All of the data below is to be copied exactly.
Stored data START
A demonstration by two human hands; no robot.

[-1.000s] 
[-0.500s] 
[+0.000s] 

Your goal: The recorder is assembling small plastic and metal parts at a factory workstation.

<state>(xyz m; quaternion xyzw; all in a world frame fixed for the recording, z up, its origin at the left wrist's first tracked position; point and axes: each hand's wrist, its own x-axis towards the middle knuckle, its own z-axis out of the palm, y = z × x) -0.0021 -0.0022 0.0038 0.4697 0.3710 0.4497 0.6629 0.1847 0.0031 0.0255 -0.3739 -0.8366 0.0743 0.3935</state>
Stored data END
■ Answer for this exercise:
A demonstration by two human hands; no robot.

[-1.000s] 
[-0.500s] 
[+0.000s] 

Your goal: The recorder is assembling small plastic and metal parts at a factory workstation.

<state>(xyz m; quaternion xyzw; all in a world frame fixed for the recording, z up, its origin at the left wrist's first tracked position; point and axes: each hand's wrist, its own x-axis towards the middle knuckle, its own z-axis out of the palm, y = z × x) -0.0021 -0.0022 0.0038 0.4697 0.3710 0.4497 0.6629 0.1847 0.0031 0.0255 -0.3739 -0.8366 0.0743 0.3935</state>

No more output will be given for this exercise.